— Не осталось ничего святого. Все разваливается. Меняются старые этические императивы. Абсолютные истины не в моде. В будущем каждый получит право самому распоряжаться своей жизнью. Врачи станут своего рода подрядчиками.
Она усмехается. Кем он себя вообразил? Сократом? Или его устами говорит жизненная философия Стефана? Его позиция собственника по отношению к Стефану ранит ее. Заполучив преимущественное право на его душу, он отодвигает ее во второй ряд.
Будучи профаном, она проигрывает в неравной борьбе. Необходимо снова нанести удар.
— Почему вы позволили Стефану пребывать в заблуждении относительно того, что он может покончить с собой в больнице? Он был абсолютно в этом уверен, он был просто потрясен, когда до него дошло, что это не так.
— Я ничего ему не обещал.
— Но вы ничего и не сделали, чтобы развеять его иллюзии. Боялись потерять пациента, если не будете ему потакать?

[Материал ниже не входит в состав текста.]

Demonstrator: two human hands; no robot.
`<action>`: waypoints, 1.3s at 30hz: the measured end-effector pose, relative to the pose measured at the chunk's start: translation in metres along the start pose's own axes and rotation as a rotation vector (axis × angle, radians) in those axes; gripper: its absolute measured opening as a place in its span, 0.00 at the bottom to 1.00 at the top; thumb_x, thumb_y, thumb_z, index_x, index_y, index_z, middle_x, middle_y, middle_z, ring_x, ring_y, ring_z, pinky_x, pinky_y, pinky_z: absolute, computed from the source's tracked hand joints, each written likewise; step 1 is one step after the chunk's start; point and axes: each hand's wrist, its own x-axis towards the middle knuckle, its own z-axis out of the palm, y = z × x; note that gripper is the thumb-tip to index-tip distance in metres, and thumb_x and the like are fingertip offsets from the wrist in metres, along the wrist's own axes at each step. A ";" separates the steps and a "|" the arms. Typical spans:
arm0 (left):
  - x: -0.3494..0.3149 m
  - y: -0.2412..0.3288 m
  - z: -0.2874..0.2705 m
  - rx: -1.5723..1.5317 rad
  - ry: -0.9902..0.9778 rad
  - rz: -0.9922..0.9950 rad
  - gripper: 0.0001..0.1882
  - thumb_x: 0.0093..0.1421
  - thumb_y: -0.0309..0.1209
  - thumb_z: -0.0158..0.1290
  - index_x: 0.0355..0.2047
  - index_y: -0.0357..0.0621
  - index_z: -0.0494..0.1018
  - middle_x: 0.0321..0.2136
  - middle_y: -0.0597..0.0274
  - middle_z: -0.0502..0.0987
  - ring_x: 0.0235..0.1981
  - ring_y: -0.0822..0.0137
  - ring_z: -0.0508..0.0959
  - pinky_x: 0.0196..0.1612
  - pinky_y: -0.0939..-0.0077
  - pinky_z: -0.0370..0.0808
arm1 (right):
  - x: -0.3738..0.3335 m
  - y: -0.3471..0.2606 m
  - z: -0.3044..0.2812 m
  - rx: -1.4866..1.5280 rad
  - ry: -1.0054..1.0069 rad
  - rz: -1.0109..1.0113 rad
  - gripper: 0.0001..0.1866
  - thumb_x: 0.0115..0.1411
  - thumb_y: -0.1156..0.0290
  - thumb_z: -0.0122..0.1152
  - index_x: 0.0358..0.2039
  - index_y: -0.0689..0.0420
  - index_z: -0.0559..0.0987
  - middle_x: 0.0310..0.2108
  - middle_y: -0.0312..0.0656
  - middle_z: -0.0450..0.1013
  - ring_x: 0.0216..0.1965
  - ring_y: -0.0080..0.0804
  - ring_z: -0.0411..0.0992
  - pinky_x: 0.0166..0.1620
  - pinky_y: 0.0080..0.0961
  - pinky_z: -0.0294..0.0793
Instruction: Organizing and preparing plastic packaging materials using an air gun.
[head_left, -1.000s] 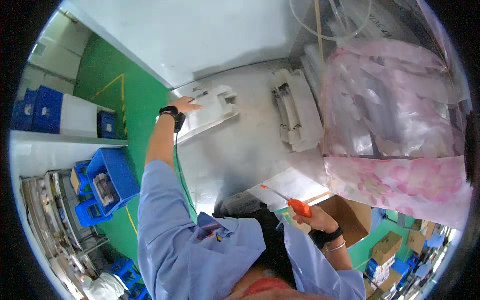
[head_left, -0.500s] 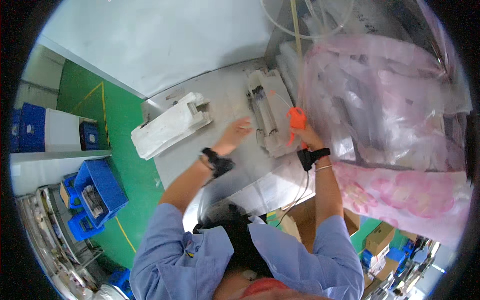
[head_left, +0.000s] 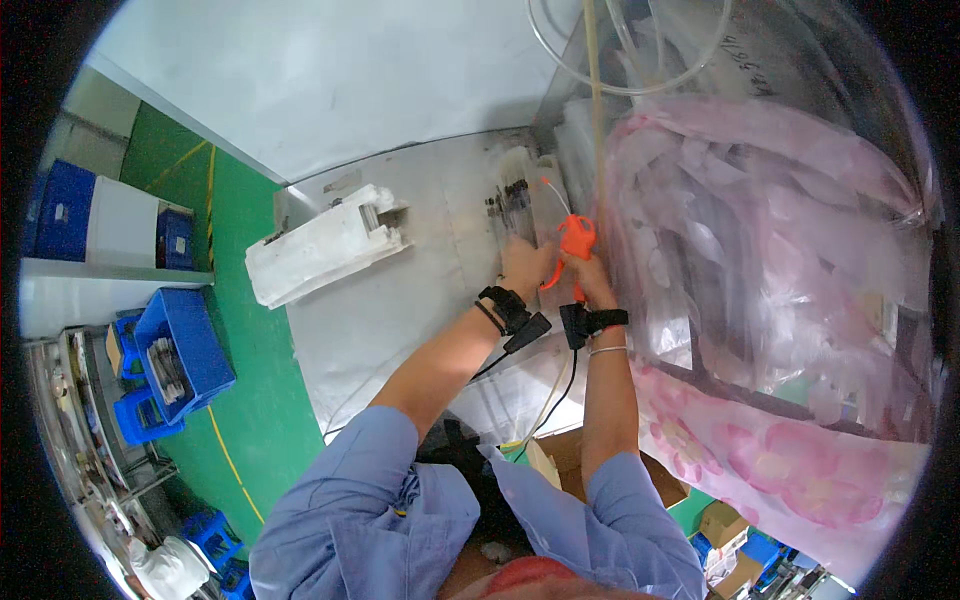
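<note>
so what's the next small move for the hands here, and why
Probably let the left hand steady the clear pieces: it is right at their near end, while the right hand holds the orange air gun with its nozzle close beside them. Whether the left hand grips any is hard to tell.

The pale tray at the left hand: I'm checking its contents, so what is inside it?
At the far end of the pale tray, slender dark-tipped pieces show. The left hand covers the near part, so what lies beneath it cannot be seen.
</note>
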 end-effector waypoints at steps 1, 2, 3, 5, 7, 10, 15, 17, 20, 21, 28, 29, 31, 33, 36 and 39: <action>-0.003 0.004 0.003 0.029 0.022 0.023 0.20 0.54 0.34 0.56 0.42 0.31 0.69 0.31 0.55 0.77 0.28 0.65 0.76 0.30 0.69 0.73 | 0.001 0.003 -0.001 -0.006 -0.005 -0.001 0.20 0.55 0.62 0.61 0.45 0.59 0.77 0.40 0.35 0.73 0.42 0.26 0.69 0.46 0.26 0.67; -0.007 0.008 0.006 0.056 0.046 0.046 0.22 0.54 0.34 0.56 0.45 0.31 0.67 0.34 0.54 0.76 0.29 0.64 0.76 0.30 0.68 0.73 | 0.002 0.007 0.000 0.056 0.011 -0.014 0.19 0.55 0.61 0.62 0.43 0.59 0.78 0.38 0.35 0.74 0.40 0.27 0.71 0.45 0.26 0.68; -0.011 0.013 0.008 0.084 0.074 0.066 0.24 0.54 0.35 0.56 0.47 0.31 0.65 0.36 0.52 0.76 0.30 0.64 0.77 0.31 0.68 0.74 | 0.002 0.009 0.000 0.117 0.022 -0.027 0.18 0.55 0.59 0.62 0.41 0.58 0.79 0.36 0.34 0.75 0.38 0.27 0.72 0.43 0.26 0.69; -0.019 0.021 0.014 0.141 0.126 0.103 0.29 0.55 0.35 0.56 0.52 0.30 0.62 0.40 0.49 0.75 0.33 0.62 0.77 0.31 0.68 0.74 | 0.003 0.016 -0.003 0.205 -0.060 -0.010 0.18 0.56 0.60 0.62 0.43 0.58 0.78 0.38 0.34 0.75 0.39 0.27 0.71 0.45 0.25 0.68; -0.039 0.050 0.031 0.296 0.173 0.149 0.30 0.54 0.37 0.55 0.49 0.24 0.61 0.39 0.39 0.74 0.37 0.50 0.76 0.38 0.62 0.74 | 0.003 0.029 -0.014 0.302 -0.118 0.017 0.18 0.56 0.61 0.61 0.44 0.57 0.77 0.39 0.33 0.74 0.40 0.26 0.71 0.46 0.24 0.68; -0.028 0.025 0.036 0.195 0.236 0.222 0.31 0.52 0.37 0.55 0.47 0.19 0.61 0.40 0.28 0.73 0.43 0.39 0.75 0.44 0.57 0.74 | 0.000 0.025 -0.014 0.263 -0.173 0.057 0.18 0.57 0.62 0.62 0.45 0.57 0.76 0.41 0.33 0.74 0.42 0.27 0.71 0.48 0.24 0.67; 0.005 0.009 -0.002 -0.347 -0.202 -0.126 0.32 0.50 0.32 0.54 0.51 0.24 0.58 0.46 0.31 0.70 0.42 0.42 0.76 0.42 0.61 0.75 | -0.017 0.009 0.001 0.474 -0.136 -0.033 0.16 0.58 0.62 0.61 0.45 0.56 0.76 0.40 0.31 0.73 0.42 0.24 0.70 0.48 0.22 0.67; 0.006 0.022 0.003 -0.423 -0.177 -0.150 0.27 0.53 0.32 0.53 0.50 0.30 0.59 0.41 0.39 0.72 0.35 0.49 0.76 0.37 0.63 0.76 | -0.018 0.009 0.000 0.421 -0.114 -0.045 0.16 0.58 0.62 0.62 0.44 0.55 0.76 0.39 0.31 0.73 0.42 0.24 0.70 0.48 0.22 0.66; 0.002 0.034 0.004 -0.536 -0.128 -0.202 0.20 0.57 0.32 0.50 0.48 0.37 0.60 0.34 0.52 0.75 0.25 0.59 0.77 0.30 0.66 0.77 | -0.025 0.002 -0.005 0.376 -0.122 -0.002 0.17 0.57 0.62 0.63 0.45 0.55 0.76 0.40 0.32 0.73 0.43 0.25 0.70 0.49 0.23 0.65; 0.004 0.037 0.002 -0.636 -0.240 -0.177 0.24 0.57 0.38 0.54 0.49 0.38 0.62 0.37 0.51 0.74 0.35 0.58 0.77 0.37 0.61 0.76 | -0.027 -0.002 -0.006 0.386 -0.141 0.037 0.18 0.57 0.62 0.63 0.46 0.56 0.77 0.42 0.33 0.73 0.43 0.27 0.69 0.49 0.24 0.65; 0.015 0.017 -0.011 -0.371 -0.051 -0.230 0.36 0.48 0.41 0.64 0.52 0.34 0.62 0.42 0.50 0.73 0.41 0.61 0.74 0.41 0.65 0.73 | -0.042 -0.004 0.010 0.176 -0.064 -0.019 0.16 0.57 0.63 0.63 0.43 0.55 0.77 0.37 0.29 0.72 0.38 0.21 0.68 0.43 0.19 0.65; 0.012 0.014 -0.012 -0.422 -0.103 -0.168 0.36 0.48 0.39 0.65 0.53 0.33 0.63 0.41 0.51 0.74 0.40 0.62 0.75 0.41 0.66 0.73 | -0.046 0.000 0.013 0.200 -0.016 -0.031 0.16 0.57 0.63 0.64 0.44 0.55 0.76 0.37 0.29 0.72 0.38 0.20 0.68 0.43 0.19 0.65; 0.007 0.012 -0.023 -0.471 -0.152 -0.107 0.36 0.48 0.38 0.65 0.53 0.32 0.63 0.40 0.52 0.75 0.40 0.64 0.75 0.41 0.68 0.73 | -0.060 -0.002 0.021 0.225 0.029 -0.043 0.17 0.57 0.63 0.64 0.44 0.55 0.76 0.37 0.29 0.72 0.38 0.20 0.68 0.42 0.18 0.65; -0.006 0.011 -0.038 -0.415 -0.079 -0.078 0.32 0.48 0.35 0.65 0.51 0.33 0.66 0.37 0.55 0.77 0.35 0.66 0.76 0.37 0.69 0.73 | -0.094 -0.012 0.025 0.370 0.050 -0.132 0.17 0.57 0.63 0.63 0.45 0.56 0.75 0.39 0.30 0.71 0.40 0.20 0.68 0.44 0.18 0.65; -0.058 0.045 -0.114 -0.340 -0.305 0.195 0.28 0.48 0.33 0.64 0.48 0.33 0.69 0.35 0.58 0.78 0.31 0.67 0.76 0.36 0.68 0.73 | -0.157 -0.026 0.029 0.223 0.122 -0.223 0.15 0.57 0.60 0.61 0.39 0.56 0.78 0.32 0.31 0.73 0.33 0.21 0.69 0.38 0.19 0.67; -0.120 0.072 -0.205 0.308 -0.211 0.404 0.28 0.49 0.35 0.62 0.48 0.34 0.68 0.35 0.48 0.78 0.33 0.53 0.78 0.38 0.63 0.73 | -0.199 -0.020 0.031 0.183 -0.006 -0.086 0.15 0.58 0.60 0.61 0.38 0.58 0.77 0.30 0.31 0.72 0.29 0.19 0.70 0.34 0.20 0.72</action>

— Я не ждал такой поспешности. У него оставалось еще полгода или даже больше.
— Вы должны были поговорить с ним, вместо того чтобы поддерживать в этом намерении.
— Я даже не представлял… Он же был на химии.
— И таблетки. Почему вы не объяснили ему, что таблетки пролонгированного действия? И почему заведующий их одобрил? — Она — великий инквизитор перед маленьким преступником.
— Ни я, ни заведующий отделением не утверждали, что таблетки идеальны. — Врач потирает подбородок.
— Значит, Стефан мне врал, когда ссылался на ваш положительный отзыв?
— В силу естественных причин на этот вопрос я ответить не могу. — Врач нервничает, ему не по себе.
— Но вы не можете отрицать, что обещали ему дать возможность сделать это в больнице.
— Вероятно, это какое-то недоразумение. У него была слишком богатая фантазия. — Снова застегнул халат на долговязом теле. В один миг ученик превратился в опекуна.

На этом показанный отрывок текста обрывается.